Aducanumab Label Revised: Initiate Treatment for Mild Cognitive Impairment or Mild Dementia of Alzheimer Disease
In consultation with the Food and Drug Administration (FDA), prescribing physicians, dementia experts, and patient advocates, Biogen has requested, and the FDA has approved, a label update for the recently approved Alzheimer disease (AD) treatment aducanumab (Aduhelm; Biogen, Cambridge, MA). The label update now includes a statement that
"treatment should be initiated in patients with mild cognitive impairment or mild dementia stage of disease, the population in which treatment was initiated in clinical trials.
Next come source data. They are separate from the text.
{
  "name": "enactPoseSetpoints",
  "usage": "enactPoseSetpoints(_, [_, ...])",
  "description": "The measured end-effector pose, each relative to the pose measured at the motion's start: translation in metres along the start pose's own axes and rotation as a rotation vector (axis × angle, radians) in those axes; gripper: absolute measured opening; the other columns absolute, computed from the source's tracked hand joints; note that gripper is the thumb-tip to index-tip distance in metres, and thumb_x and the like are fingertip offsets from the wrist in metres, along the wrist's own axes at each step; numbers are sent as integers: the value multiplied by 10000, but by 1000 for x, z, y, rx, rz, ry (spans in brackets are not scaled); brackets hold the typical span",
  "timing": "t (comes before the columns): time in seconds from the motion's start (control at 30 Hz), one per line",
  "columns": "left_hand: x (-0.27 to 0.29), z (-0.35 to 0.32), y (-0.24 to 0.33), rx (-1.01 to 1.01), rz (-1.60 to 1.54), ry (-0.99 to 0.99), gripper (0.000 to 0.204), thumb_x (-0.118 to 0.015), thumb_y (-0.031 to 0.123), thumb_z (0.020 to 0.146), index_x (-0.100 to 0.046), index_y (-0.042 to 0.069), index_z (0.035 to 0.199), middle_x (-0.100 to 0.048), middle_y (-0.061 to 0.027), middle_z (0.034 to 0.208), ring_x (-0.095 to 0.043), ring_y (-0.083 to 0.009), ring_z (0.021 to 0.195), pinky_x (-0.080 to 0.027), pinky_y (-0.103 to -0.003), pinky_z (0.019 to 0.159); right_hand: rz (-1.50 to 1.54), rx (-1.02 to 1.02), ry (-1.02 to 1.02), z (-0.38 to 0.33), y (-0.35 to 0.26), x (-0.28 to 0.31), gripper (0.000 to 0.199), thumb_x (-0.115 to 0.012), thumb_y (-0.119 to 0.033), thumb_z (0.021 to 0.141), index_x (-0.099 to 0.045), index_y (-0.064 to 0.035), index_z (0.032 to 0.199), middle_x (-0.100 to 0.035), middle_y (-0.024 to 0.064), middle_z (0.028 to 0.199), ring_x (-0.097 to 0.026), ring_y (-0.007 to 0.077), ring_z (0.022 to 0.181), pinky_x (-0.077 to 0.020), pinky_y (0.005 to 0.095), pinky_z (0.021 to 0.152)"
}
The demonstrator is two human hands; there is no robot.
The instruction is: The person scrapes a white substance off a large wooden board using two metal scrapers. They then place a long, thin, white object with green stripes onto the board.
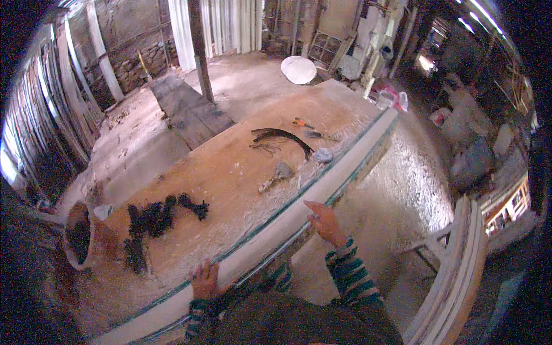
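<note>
A long pale strip (253, 253) with green edges runs diagonally along the near side of the work table, from the lower left to the far right. My left hand (205, 280) rests on its nearer stretch, fingers laid across the surface. Farther along, my right hand (326, 223) touches the strip near its right edge with the index finger stretched out; the other fingers are partly bent and hard to make out. Neither hand shows anything held. Both forearms wear green striped sleeves.
The dusty orange table (230, 172) bears clumps of black fibre (152, 218), a curved dark bundle (284, 135), an orange-handled tool (300, 122) and a whitish lump (323, 155). A bucket (80, 234) lies at the left. Long pale mouldings (454, 276) stand at the right. Behind is a post (201, 69).
</note>
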State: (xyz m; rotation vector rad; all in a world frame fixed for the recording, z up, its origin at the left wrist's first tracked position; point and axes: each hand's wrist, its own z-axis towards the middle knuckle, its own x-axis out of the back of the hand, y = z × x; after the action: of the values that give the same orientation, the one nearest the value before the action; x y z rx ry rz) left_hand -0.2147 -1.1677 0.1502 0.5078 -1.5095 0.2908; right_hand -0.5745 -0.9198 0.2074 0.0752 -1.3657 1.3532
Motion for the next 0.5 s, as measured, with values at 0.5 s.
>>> enactPoseSetpoints(0.5, [-6, -39, -6, 307, 64, 47, 957, -649, 647, 627, -430, 84, 1369, -417, -177, 1414, -333, -361, 1347, -53, -627, 1102, -734, -493, -359, 292, 222, 51, 567, -478, -185, 884, -343, -239, 1432, -349, 58, 1473, -372, 333, 1318, -212, 591, 1093])
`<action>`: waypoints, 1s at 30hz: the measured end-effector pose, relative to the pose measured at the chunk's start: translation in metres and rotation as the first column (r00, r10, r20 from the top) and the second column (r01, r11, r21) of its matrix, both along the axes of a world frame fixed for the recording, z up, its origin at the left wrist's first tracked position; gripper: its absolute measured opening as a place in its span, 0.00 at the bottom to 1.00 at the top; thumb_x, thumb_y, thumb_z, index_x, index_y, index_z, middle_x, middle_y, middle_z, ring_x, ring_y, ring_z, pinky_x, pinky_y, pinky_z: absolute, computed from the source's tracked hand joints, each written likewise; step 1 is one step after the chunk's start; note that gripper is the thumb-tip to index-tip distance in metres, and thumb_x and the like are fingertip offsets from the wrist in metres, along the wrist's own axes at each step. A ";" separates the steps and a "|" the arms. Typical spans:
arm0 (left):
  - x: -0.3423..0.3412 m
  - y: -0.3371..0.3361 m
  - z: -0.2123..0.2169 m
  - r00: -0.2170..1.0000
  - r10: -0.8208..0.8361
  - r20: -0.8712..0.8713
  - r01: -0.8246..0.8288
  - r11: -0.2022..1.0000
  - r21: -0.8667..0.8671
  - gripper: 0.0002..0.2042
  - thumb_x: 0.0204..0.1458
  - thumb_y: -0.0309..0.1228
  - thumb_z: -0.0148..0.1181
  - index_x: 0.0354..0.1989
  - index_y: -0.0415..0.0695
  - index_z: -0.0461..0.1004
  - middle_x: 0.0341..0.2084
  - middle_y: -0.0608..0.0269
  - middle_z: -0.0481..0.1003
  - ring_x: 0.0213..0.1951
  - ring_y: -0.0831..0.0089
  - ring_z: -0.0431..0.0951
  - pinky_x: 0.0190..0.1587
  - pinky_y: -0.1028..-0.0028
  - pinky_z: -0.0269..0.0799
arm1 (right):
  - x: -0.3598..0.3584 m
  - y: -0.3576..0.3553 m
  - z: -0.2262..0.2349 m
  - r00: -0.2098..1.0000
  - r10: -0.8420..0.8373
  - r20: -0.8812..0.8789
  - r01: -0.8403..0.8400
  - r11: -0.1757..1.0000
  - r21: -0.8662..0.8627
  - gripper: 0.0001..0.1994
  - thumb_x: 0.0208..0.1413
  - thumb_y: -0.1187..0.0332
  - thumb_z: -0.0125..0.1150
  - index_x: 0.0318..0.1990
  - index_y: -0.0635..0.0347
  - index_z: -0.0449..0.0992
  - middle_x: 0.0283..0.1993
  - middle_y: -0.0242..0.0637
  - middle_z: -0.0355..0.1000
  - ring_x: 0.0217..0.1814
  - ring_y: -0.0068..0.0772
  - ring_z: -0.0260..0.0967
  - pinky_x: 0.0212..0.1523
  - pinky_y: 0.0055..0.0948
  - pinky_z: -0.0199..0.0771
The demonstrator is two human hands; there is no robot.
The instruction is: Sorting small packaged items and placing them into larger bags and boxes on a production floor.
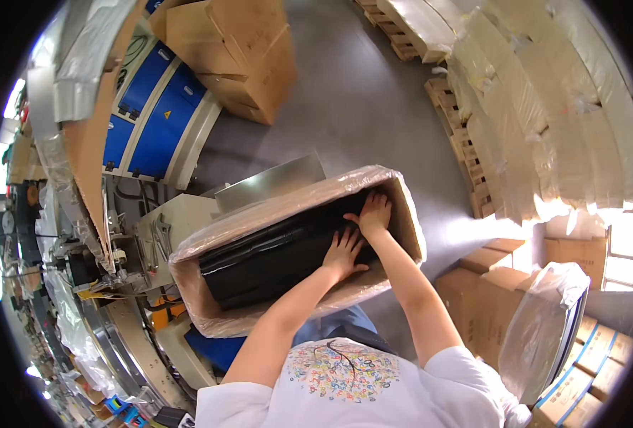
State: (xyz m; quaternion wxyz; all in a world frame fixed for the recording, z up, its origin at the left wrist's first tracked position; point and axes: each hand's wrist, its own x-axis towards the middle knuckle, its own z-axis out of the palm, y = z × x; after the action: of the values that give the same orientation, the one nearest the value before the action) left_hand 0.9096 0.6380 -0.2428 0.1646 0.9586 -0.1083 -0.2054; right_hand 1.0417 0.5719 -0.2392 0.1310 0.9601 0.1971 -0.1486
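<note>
**Carton with black stack, both hands inside**

Your open cardboard carton (402,214), lined with clear film, lies in front of you holding a stack of black sheets (273,260). Brown boxes (238,50) stand beyond it, wrapped pallets (544,128) to your right. Your left hand (343,251) presses flat on the stack, fingers spread. Your right hand (375,214) rests at the stack's far end, fingers loosely spread, gripping nothing.
</note>
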 end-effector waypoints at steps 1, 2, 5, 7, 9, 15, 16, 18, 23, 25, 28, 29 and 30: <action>-0.002 0.000 -0.009 0.998 -0.042 -0.039 0.045 0.996 0.078 0.41 0.46 0.62 0.44 0.64 0.48 0.48 0.64 0.54 0.44 0.65 0.53 0.40 0.63 0.50 0.35 | 0.000 0.003 -0.001 1.000 0.014 -0.011 -0.014 1.000 0.001 0.54 0.33 0.26 0.45 0.59 0.67 0.55 0.59 0.46 0.58 0.57 0.41 0.56 0.54 0.37 0.56; -0.007 0.000 -0.017 0.999 -0.035 0.007 0.035 0.997 0.065 0.42 0.45 0.62 0.45 0.65 0.49 0.47 0.65 0.55 0.43 0.66 0.53 0.38 0.63 0.48 0.33 | -0.001 0.002 -0.008 0.999 0.013 0.051 -0.014 1.000 0.021 0.54 0.30 0.27 0.49 0.57 0.67 0.57 0.54 0.45 0.62 0.54 0.41 0.57 0.53 0.37 0.58; -0.021 0.007 -0.032 0.996 -0.062 0.066 0.058 0.996 0.067 0.43 0.43 0.61 0.49 0.64 0.49 0.48 0.66 0.58 0.41 0.67 0.56 0.35 0.64 0.52 0.32 | 0.001 -0.001 -0.022 0.993 -0.080 -0.082 0.098 0.962 0.254 0.55 0.24 0.34 0.63 0.56 0.70 0.56 0.52 0.54 0.59 0.54 0.52 0.58 0.54 0.43 0.60; -0.026 0.010 -0.029 0.995 -0.077 0.057 0.070 0.991 0.112 0.43 0.42 0.60 0.50 0.64 0.47 0.47 0.66 0.58 0.41 0.67 0.58 0.35 0.65 0.55 0.33 | 0.006 -0.007 -0.035 0.994 -0.073 -0.076 0.085 0.982 0.168 0.58 0.22 0.31 0.61 0.58 0.68 0.55 0.57 0.52 0.58 0.59 0.47 0.57 0.57 0.37 0.59; -0.035 0.012 -0.035 0.997 -0.055 0.045 0.051 0.994 0.093 0.44 0.42 0.59 0.51 0.64 0.46 0.47 0.66 0.57 0.41 0.67 0.59 0.36 0.65 0.57 0.33 | 0.006 -0.009 -0.033 0.993 -0.042 -0.109 0.055 0.992 0.116 0.57 0.24 0.29 0.59 0.57 0.70 0.56 0.55 0.52 0.61 0.58 0.46 0.58 0.56 0.36 0.60; -0.043 0.005 -0.034 0.997 -0.015 0.077 0.016 1.000 -0.010 0.45 0.40 0.52 0.59 0.65 0.46 0.46 0.66 0.56 0.39 0.67 0.60 0.36 0.65 0.59 0.35 | -0.008 -0.004 -0.029 0.934 -0.278 -0.223 0.283 0.959 -0.008 0.52 0.33 0.41 0.64 0.62 0.64 0.48 0.62 0.50 0.51 0.65 0.51 0.47 0.61 0.50 0.50; -0.041 0.005 -0.031 0.999 -0.016 0.040 0.017 1.000 -0.016 0.45 0.40 0.51 0.59 0.64 0.45 0.46 0.66 0.55 0.39 0.67 0.59 0.36 0.65 0.59 0.36 | -0.010 0.001 -0.030 0.930 -0.302 -0.210 0.299 0.953 -0.046 0.52 0.33 0.41 0.65 0.62 0.63 0.48 0.63 0.50 0.50 0.64 0.51 0.47 0.60 0.52 0.51; -0.039 0.004 -0.025 1.000 0.005 0.020 -0.005 1.000 -0.018 0.46 0.40 0.50 0.60 0.65 0.42 0.43 0.66 0.57 0.39 0.67 0.61 0.37 0.65 0.60 0.36 | -0.008 0.004 -0.038 0.935 -0.305 -0.181 0.294 0.952 -0.087 0.52 0.32 0.41 0.65 0.61 0.63 0.48 0.62 0.49 0.50 0.64 0.51 0.47 0.59 0.52 0.52; -0.037 0.006 -0.030 0.999 0.015 0.042 -0.014 1.000 -0.014 0.48 0.40 0.49 0.60 0.65 0.41 0.40 0.66 0.58 0.38 0.67 0.63 0.36 0.65 0.61 0.36 | -0.006 0.004 -0.017 0.962 -0.209 -0.177 0.199 0.977 -0.074 0.50 0.33 0.40 0.63 0.60 0.64 0.51 0.61 0.47 0.52 0.63 0.52 0.48 0.58 0.52 0.53; -0.038 0.008 -0.033 1.000 -0.005 0.027 0.005 1.000 0.001 0.48 0.39 0.49 0.61 0.65 0.41 0.40 0.66 0.58 0.38 0.67 0.63 0.35 0.65 0.61 0.35 | -0.012 0.005 -0.014 0.986 -0.105 -0.128 0.096 0.992 -0.077 0.48 0.34 0.39 0.59 0.59 0.64 0.54 0.61 0.47 0.53 0.63 0.52 0.48 0.57 0.53 0.53; -0.036 0.007 -0.035 0.998 -0.017 0.060 0.016 1.000 0.023 0.48 0.39 0.48 0.61 0.65 0.41 0.39 0.66 0.58 0.37 0.67 0.63 0.35 0.66 0.61 0.35 | -0.010 0.006 -0.011 0.989 -0.076 -0.126 0.069 0.996 -0.064 0.43 0.38 0.40 0.55 0.57 0.65 0.58 0.60 0.48 0.53 0.63 0.52 0.47 0.57 0.54 0.53; -0.037 0.008 -0.034 0.998 -0.015 0.062 0.014 1.000 0.020 0.48 0.39 0.48 0.61 0.65 0.41 0.39 0.66 0.58 0.37 0.67 0.63 0.35 0.66 0.61 0.35 | -0.011 0.007 -0.009 0.987 -0.077 -0.143 0.068 0.996 -0.065 0.42 0.39 0.42 0.54 0.57 0.65 0.58 0.60 0.48 0.53 0.63 0.53 0.48 0.57 0.55 0.53; -0.037 0.010 -0.034 0.999 -0.015 0.048 0.015 1.000 0.006 0.48 0.39 0.47 0.61 0.65 0.41 0.39 0.66 0.58 0.38 0.67 0.64 0.35 0.66 0.61 0.34 | -0.011 0.006 -0.014 0.987 -0.076 -0.141 0.067 0.996 -0.066 0.42 0.39 0.42 0.54 0.57 0.65 0.58 0.60 0.48 0.53 0.63 0.53 0.48 0.57 0.55 0.53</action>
State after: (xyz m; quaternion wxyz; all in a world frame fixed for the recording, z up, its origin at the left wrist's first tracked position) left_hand 0.8727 0.6479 -0.2764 0.1577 0.9629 -0.1186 -0.1838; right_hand 1.0302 0.5781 -0.2534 0.1402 0.9489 0.1669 -0.2279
There are no safety or effectiveness data on initiating treatment at earlier or later stages of the disease than were studied."
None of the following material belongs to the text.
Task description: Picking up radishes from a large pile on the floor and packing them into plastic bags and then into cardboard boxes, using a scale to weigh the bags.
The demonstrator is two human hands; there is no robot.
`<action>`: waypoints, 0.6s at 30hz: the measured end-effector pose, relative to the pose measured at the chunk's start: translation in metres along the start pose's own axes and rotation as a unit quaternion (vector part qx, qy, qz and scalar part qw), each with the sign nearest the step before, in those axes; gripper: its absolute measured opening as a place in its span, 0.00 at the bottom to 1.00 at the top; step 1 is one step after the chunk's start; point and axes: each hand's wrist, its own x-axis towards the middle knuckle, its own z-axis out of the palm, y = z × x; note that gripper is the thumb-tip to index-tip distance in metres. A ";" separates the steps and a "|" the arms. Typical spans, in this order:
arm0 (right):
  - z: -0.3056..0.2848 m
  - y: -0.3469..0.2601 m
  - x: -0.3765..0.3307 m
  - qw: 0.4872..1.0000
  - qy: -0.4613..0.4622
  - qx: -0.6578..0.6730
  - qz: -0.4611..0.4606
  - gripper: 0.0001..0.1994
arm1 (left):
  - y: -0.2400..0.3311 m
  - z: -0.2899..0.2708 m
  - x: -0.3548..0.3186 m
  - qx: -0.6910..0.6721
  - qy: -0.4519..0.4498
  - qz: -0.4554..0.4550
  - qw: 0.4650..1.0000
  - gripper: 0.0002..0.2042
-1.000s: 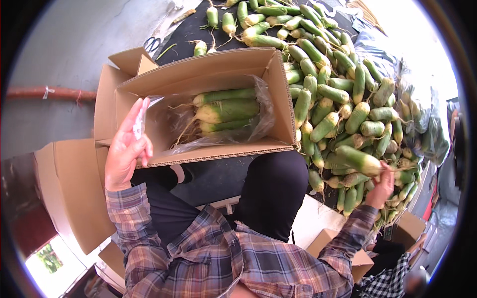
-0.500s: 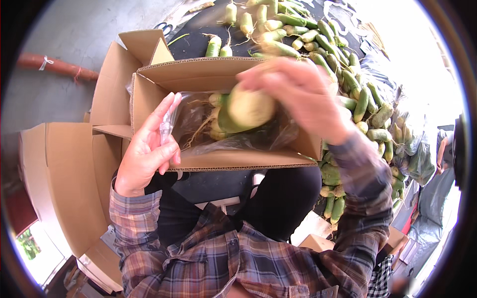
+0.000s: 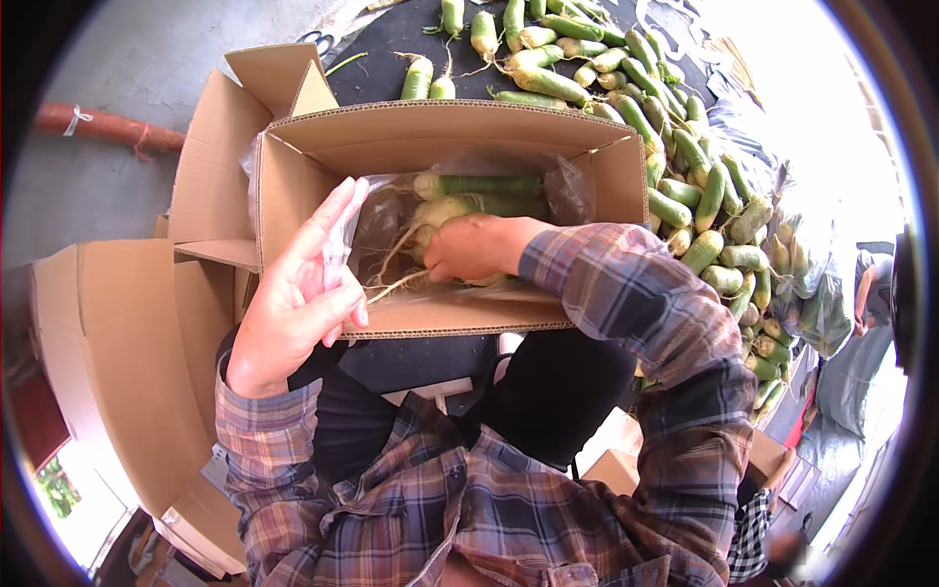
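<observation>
An open cardboard box (image 3: 440, 122) stands in front of me, lined with a clear plastic bag (image 3: 572, 191). Inside the bag lie several green radishes (image 3: 489, 184) with pale, rooty ends toward the left. My left hand (image 3: 303, 293) is at the box's left end, holding the bag's edge between its thumb and nearly straight fingers. Reaching down into the box, my right hand (image 3: 474, 249) has its fingers curled on a radish at the near side; the hand and sleeve hide most of that radish.
A large pile of green radishes (image 3: 704, 181) spreads over a dark sheet, far and right. More open cardboard boxes (image 3: 127, 362) stand at left. Bagged radishes (image 3: 827, 313) lie at the far right. Scissors (image 3: 318, 41) and a reddish pole (image 3: 108, 122) are beyond the boxes.
My right hand has come down and left into the box, bringing the radish it held above the bag down among the others. My left hand stays at the bag's edge.
</observation>
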 end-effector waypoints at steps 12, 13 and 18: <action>-0.010 0.024 -0.120 0.968 -0.023 -0.193 0.157 0.19 | -0.003 -0.003 0.005 -0.016 0.013 0.006 1.000 0.32; -0.009 0.025 -0.126 0.959 -0.032 -0.252 0.125 0.15 | -0.003 -0.002 0.005 -0.015 0.020 0.006 1.000 0.32; 0.004 0.023 -0.137 0.917 0.128 -0.359 0.116 0.05 | -0.004 -0.008 0.000 -0.017 0.045 0.009 0.999 0.28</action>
Approval by the FDA on June 7, 2021 was based on reduction of the biomarker amyloid β (Aβ) plaques in the brain, which occurred with aducanumab treatment in all clinical trials. This decision was controversial, however, because improvements in cognition were statistically significant in only 1 of the 3 clinical trials. Even among those who supported approval, the broad indication on the label for "treatment of Alzheimer disease," was met with surprise from many experts that the indication had not matched the participant inclusion criteria in the trials.
Alfred Sandrock, Jr., MD, PhD, head of Research and Development at Biogen, said, “Based on our ongoing conversations with prescribing physicians, FDA, and patient advocates, we submitted this label update with the goal to further clarify the patient population that was studied across the 3 Aduhelm clinical trials that supported approval. We are committed to continue to listen to the community’s needs as clinical practice adapts to this important, first-in-class treatment option.”
Aducanumab is the first disease-modifying treatment approved for AD and the first to target Aβ plaque formation, which is among the earliest causative steps in the pathophysiology of AD. However, because symptoms of AD do not occur until decades after Aβ plaques begin to form, evidence of long-term benefits on cognition may not be seen until years after Aβ pathology is treated. This time course also suggests treatment directed at Aβ may be ineffective unless it is begun early in the disease course.
Real-world use of aducanumab in people with MCI or mild dementia of AD will allow for long-term study that can further test these hypotheses. If proven correct, there will be long-term health benefits on a global scale, and if not, the amyloid hypothesis may be put to rest. Other therapies targeting both amyloid and nonamyloid pathologies seen in AD are in late-stage development and will also aid the quest to reduce the impacts of this devastating disease.